Beginning with the first line of the data below, reproduce every line unchanged, ending with the line that holds "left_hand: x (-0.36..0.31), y".

# # # # #

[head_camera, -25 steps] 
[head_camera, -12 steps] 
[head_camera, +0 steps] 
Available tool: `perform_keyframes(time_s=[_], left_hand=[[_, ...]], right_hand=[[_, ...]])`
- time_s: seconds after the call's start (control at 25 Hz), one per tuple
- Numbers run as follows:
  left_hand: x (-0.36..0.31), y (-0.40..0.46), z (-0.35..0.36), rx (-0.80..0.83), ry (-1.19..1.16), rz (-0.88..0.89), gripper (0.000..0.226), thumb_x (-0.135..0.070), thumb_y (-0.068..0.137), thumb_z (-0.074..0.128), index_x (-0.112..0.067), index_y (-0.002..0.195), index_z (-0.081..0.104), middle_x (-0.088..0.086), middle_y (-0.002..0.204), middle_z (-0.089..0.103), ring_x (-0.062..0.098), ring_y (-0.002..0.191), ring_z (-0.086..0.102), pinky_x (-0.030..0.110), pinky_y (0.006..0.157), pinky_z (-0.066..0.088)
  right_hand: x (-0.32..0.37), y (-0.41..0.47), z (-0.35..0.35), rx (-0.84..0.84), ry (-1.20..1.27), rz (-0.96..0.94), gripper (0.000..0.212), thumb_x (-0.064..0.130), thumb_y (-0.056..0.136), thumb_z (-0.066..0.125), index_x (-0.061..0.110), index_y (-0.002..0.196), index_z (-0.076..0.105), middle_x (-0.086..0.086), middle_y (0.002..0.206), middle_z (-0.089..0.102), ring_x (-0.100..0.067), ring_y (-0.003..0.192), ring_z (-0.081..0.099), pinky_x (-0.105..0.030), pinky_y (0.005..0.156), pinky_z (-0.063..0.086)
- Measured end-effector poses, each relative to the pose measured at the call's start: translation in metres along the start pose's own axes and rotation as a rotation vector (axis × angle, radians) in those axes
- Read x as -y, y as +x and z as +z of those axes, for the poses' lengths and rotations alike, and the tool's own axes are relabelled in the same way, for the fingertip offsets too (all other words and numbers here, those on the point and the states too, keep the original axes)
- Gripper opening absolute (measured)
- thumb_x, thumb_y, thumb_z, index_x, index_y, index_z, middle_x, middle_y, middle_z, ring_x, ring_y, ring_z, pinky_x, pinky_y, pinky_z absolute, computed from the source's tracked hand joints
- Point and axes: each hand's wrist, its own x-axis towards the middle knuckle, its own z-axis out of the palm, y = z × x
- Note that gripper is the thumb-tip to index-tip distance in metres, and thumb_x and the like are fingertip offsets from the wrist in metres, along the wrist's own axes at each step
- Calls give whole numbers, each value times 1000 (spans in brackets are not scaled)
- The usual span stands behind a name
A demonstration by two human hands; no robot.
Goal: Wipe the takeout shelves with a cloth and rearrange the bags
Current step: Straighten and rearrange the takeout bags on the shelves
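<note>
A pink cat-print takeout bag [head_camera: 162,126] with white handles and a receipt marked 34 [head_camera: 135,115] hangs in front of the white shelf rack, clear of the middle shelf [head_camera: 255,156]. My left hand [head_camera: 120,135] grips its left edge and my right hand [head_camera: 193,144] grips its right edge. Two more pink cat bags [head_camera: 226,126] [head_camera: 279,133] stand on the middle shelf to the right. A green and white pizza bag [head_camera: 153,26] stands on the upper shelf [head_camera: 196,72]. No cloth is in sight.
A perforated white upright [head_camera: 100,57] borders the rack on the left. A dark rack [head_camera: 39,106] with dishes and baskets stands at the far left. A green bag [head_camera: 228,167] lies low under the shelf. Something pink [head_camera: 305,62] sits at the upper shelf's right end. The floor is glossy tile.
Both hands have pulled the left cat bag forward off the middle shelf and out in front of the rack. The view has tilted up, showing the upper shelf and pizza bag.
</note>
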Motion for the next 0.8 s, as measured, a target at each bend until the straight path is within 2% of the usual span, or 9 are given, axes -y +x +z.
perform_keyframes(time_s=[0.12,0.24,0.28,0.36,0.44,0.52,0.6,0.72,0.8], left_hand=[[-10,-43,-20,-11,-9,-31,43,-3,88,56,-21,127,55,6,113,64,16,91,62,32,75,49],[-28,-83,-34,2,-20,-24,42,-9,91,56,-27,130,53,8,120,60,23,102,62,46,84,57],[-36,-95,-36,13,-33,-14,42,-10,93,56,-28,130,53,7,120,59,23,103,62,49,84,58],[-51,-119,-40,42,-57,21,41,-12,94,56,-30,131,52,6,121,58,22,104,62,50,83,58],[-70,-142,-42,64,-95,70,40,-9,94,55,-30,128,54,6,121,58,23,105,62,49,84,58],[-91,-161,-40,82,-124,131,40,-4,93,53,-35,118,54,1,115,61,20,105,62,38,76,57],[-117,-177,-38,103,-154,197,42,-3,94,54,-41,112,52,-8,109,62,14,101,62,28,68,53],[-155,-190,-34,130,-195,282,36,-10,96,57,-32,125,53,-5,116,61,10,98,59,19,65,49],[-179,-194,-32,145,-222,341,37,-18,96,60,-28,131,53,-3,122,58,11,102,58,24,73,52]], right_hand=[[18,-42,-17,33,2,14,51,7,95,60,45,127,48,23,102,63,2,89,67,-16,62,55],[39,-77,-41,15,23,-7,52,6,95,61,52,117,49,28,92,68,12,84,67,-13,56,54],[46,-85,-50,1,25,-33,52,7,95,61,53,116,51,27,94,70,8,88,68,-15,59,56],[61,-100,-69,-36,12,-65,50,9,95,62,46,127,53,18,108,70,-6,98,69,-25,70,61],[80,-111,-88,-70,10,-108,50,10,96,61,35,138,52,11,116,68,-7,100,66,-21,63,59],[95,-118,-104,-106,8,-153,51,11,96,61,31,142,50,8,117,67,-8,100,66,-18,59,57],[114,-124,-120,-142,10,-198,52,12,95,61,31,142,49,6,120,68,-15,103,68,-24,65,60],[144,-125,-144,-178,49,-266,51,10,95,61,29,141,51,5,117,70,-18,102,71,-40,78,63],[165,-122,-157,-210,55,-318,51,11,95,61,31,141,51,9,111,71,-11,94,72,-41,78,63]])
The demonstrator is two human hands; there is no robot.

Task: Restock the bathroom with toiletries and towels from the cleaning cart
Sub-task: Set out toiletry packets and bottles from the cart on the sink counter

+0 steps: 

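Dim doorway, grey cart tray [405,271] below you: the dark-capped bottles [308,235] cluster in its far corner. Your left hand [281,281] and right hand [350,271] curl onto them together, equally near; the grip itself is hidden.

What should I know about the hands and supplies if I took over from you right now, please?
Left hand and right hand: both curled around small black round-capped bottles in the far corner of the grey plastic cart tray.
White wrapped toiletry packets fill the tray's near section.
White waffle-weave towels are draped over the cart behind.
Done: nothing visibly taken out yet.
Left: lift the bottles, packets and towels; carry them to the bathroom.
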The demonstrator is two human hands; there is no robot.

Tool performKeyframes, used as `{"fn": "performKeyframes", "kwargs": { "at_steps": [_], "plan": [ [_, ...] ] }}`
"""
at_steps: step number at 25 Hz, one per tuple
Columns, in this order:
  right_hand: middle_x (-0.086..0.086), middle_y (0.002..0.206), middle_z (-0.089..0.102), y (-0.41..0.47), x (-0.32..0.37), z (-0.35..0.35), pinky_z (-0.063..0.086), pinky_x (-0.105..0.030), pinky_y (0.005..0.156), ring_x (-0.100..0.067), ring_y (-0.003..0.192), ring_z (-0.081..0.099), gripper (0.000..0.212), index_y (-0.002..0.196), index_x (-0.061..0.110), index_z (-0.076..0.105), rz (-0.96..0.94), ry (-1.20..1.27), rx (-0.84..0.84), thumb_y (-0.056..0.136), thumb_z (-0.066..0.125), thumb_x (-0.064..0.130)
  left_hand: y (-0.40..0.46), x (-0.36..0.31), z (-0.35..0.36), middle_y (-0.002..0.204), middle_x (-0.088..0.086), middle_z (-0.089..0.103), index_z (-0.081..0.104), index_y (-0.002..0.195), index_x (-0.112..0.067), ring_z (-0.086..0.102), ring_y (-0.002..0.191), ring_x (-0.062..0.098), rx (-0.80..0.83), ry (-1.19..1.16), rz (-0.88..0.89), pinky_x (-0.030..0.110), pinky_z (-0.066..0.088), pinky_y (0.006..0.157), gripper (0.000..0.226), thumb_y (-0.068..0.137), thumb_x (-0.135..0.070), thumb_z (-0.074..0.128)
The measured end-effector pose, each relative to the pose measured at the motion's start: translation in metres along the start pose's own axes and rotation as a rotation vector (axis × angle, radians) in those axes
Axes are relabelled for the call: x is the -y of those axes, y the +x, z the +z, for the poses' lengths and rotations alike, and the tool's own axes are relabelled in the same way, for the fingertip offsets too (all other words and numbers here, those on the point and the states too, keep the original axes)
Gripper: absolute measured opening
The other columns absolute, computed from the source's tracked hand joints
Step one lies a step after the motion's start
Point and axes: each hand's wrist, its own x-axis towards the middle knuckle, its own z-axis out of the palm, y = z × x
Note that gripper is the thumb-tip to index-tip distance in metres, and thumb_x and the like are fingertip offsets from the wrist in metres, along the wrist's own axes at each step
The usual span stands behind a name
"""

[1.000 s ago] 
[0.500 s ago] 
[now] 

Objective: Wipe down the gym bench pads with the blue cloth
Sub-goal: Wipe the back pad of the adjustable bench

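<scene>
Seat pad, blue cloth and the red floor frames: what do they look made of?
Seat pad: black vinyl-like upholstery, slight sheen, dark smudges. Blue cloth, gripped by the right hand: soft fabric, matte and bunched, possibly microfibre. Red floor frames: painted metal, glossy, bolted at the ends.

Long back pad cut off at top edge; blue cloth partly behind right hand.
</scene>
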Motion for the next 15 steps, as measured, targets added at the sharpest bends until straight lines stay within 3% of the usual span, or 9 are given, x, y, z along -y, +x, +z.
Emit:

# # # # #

--- Response for this exercise ---
[head_camera, -25 steps] 
[head_camera, -12 steps] 
[head_camera, +0 steps] 
Available tool: `perform_keyframes(time_s=[_], left_hand=[[_, ...]], right_hand=[[_, ...]])`
- time_s: seconds after the call's start (control at 25 Hz), one per tuple
- Numbers run as follows:
  left_hand: x (-0.36..0.31), y (-0.40..0.46), z (-0.35..0.36), rx (-0.80..0.83), ry (-1.19..1.16), rz (-0.88..0.89), gripper (0.000..0.226), thumb_x (-0.135..0.070), thumb_y (-0.068..0.137), thumb_z (-0.074..0.128), index_x (-0.112..0.067), index_y (-0.002..0.195), index_z (-0.081..0.104), middle_x (-0.088..0.086), middle_y (-0.002..0.204), middle_z (-0.089..0.103), ring_x (-0.062..0.098), ring_y (-0.002..0.191), ring_z (-0.086..0.102), pinky_x (-0.030..0.110), pinky_y (0.006..0.157), pinky_z (-0.066..0.088)

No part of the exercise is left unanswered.